The Yakima Valley Museum is a 65000 sqft facility offers historical exhibits on the Yakima Valley—its natural history, American Indian culture, pioneer life, early city life, and the roots and development of the Valley's fruit industry.

==Exhibits==
The museum has a superb collection of horse-drawn vehicles, from stagecoach to hearse. An historical exhibit and reconstruction of the Washington D.C. office of former Yakima resident and environmentalist, Supreme Court Justice William O. Douglas, an exhibit of petrified Miocene trees, a Neon Garden exhibit of vintage neon lights, and a changing schedule of special exhibitions.

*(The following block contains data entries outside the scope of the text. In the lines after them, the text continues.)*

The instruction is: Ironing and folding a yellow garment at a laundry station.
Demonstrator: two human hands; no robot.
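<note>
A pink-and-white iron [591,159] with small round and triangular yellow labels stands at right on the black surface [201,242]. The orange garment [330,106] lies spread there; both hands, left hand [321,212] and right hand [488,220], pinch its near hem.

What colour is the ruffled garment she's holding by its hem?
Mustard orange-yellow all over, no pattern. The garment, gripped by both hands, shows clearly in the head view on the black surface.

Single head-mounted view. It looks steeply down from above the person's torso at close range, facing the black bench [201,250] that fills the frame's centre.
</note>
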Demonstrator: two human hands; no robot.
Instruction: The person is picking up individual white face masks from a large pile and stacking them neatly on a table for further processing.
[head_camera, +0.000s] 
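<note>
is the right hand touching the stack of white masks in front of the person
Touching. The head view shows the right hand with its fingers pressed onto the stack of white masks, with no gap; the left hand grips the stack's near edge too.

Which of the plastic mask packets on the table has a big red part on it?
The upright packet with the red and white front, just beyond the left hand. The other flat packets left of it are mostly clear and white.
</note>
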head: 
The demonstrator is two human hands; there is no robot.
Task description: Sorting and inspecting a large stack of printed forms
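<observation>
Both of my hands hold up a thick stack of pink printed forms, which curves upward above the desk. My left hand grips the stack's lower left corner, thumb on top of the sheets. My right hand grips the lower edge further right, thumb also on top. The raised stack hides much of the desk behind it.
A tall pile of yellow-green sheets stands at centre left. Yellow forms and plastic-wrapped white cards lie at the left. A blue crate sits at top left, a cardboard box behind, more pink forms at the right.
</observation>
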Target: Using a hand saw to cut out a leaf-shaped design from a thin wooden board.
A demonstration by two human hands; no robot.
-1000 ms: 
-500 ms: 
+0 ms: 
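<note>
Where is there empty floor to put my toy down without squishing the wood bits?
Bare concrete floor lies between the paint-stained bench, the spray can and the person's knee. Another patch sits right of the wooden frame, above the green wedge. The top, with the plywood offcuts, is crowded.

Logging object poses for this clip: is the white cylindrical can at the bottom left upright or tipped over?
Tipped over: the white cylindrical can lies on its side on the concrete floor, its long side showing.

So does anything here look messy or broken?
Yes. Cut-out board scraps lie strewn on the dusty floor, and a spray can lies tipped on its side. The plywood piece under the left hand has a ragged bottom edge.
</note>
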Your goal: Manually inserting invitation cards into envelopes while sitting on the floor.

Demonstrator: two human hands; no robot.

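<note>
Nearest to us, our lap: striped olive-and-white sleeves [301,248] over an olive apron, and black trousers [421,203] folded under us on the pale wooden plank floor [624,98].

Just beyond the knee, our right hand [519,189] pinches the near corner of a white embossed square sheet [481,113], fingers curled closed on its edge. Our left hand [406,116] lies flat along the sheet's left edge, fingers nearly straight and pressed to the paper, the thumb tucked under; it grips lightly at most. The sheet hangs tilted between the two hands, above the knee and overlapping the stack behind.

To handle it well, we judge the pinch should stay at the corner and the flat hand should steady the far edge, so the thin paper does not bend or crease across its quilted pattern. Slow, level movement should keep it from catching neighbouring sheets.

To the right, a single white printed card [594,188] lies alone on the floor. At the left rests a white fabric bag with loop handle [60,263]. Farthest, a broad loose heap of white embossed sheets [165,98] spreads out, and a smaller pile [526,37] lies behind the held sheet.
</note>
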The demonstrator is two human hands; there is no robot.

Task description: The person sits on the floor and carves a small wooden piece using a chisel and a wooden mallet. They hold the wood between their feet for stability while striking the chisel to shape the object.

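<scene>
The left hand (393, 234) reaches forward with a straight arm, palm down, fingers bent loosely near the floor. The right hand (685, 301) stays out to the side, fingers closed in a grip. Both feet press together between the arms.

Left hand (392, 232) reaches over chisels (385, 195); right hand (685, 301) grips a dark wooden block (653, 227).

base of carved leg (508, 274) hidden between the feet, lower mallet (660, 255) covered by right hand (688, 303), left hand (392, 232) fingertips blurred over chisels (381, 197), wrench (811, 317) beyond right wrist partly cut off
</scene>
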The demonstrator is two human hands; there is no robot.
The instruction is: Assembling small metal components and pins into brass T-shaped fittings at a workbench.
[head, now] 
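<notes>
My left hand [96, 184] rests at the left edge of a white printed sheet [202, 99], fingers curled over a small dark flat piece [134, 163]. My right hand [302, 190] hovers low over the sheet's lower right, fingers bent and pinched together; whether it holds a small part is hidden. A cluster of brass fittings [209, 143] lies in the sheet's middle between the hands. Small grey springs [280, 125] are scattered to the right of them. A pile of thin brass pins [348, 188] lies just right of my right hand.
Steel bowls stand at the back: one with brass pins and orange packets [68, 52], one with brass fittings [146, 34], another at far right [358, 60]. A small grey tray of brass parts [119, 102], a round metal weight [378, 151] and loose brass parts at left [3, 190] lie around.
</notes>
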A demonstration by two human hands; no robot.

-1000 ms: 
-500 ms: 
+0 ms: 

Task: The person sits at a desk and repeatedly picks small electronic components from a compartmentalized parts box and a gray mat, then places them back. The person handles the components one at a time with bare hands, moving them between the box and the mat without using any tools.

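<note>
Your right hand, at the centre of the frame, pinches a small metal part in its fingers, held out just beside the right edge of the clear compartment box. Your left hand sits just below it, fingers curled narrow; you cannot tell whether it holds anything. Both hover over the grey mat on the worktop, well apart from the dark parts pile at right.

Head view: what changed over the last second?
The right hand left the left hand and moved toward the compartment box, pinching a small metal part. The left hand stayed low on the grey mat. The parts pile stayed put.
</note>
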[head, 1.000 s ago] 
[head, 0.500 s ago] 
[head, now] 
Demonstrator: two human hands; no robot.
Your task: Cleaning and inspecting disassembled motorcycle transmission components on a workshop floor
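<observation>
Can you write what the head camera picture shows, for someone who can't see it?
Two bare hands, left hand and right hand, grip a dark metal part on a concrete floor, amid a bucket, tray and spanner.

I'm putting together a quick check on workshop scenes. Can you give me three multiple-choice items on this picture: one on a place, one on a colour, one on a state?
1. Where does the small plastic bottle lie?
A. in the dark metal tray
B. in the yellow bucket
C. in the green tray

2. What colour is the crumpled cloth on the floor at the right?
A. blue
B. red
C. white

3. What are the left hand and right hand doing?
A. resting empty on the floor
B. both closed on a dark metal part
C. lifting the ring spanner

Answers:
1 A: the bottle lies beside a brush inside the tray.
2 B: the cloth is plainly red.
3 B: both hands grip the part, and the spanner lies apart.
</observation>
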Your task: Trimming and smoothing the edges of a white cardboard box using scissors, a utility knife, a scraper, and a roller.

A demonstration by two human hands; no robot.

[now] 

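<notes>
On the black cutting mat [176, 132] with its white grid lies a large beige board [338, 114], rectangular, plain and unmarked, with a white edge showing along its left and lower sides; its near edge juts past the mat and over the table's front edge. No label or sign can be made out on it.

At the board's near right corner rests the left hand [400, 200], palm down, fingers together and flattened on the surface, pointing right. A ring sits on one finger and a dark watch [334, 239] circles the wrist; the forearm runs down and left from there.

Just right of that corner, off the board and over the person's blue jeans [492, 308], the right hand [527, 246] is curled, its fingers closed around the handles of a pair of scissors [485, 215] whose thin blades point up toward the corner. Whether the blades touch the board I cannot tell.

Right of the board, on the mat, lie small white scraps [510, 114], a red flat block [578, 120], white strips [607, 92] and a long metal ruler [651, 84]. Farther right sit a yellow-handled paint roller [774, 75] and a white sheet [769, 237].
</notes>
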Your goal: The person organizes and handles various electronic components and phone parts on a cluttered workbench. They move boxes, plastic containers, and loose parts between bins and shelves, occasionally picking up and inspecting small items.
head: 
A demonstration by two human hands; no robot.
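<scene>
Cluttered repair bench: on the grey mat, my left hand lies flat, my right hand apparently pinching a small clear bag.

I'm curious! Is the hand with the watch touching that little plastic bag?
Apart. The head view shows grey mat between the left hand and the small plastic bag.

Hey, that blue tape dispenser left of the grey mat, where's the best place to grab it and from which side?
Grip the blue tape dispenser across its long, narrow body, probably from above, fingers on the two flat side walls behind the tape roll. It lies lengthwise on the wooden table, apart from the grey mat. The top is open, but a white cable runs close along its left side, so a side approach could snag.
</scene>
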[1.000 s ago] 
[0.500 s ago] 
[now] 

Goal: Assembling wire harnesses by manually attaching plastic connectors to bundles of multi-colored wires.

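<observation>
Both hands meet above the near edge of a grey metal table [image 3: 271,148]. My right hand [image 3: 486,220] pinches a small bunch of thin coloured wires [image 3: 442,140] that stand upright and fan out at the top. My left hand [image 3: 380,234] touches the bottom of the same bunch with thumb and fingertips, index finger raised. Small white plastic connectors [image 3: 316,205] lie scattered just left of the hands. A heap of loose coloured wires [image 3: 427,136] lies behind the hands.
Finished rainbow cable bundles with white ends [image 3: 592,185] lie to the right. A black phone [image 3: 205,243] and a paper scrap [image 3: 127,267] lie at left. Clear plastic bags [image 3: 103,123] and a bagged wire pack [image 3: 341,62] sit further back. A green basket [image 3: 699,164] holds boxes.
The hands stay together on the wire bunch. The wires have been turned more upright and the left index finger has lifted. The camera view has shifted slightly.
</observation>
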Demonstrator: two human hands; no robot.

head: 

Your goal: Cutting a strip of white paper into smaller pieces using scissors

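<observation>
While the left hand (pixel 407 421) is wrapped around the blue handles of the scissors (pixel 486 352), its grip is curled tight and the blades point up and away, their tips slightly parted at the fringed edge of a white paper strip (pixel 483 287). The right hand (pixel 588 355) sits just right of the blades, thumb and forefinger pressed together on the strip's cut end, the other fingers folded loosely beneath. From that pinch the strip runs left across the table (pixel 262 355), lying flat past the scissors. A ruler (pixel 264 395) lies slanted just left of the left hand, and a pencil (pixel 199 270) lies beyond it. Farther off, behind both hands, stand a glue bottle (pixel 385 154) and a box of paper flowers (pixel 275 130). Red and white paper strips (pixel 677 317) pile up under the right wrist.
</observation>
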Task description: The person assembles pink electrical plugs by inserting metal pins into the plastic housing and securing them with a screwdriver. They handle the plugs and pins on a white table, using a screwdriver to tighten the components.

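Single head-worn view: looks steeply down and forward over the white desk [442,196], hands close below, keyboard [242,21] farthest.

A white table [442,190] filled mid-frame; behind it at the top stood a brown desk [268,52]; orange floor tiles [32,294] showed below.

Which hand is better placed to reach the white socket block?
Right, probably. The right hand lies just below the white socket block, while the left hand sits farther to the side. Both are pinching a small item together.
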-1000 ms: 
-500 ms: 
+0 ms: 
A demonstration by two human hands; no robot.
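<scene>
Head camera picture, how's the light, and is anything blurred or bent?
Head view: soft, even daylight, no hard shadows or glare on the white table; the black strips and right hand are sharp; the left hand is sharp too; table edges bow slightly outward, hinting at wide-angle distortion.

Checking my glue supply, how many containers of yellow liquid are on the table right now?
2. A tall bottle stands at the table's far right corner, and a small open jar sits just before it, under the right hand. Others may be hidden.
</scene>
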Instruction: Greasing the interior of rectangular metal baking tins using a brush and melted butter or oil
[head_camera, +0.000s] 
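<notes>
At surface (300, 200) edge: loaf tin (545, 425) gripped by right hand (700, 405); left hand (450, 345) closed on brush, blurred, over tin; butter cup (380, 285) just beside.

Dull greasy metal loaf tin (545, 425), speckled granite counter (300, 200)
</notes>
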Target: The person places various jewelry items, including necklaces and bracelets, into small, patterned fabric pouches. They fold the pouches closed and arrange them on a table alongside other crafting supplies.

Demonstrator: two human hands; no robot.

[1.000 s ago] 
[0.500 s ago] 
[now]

The museum collections are always available for research and study by appointment. Within the museum is the Children's Underground, a 2,500 sqft interactive learning center offering museum-related educational activities and programs for children ages 5–15. The museum has a functioning replica of a late 1930s Art Deco soda fountain, called Museum Soda Fountain, that is furnished with salvaged and restored parts of authentic Yakima soda fountains. The museum's great hall, a grand performance space beneath the Neon Garden, offers programs and concerts throughout the year. The museum also operates the nearby, H. M. Gilbert Homeplace (2109 W. Yakima Ave); built in 1898, this late Victorian farmhouse is now filled with period furnishings.

==Yakima memory==
In July 2001, the Yakima Valley Library and Yakima Valley Museum began a project titled Yakima Memory to digitize approximately 9,000 photographs in two collections, and provide access to the new digitized collections via the internet.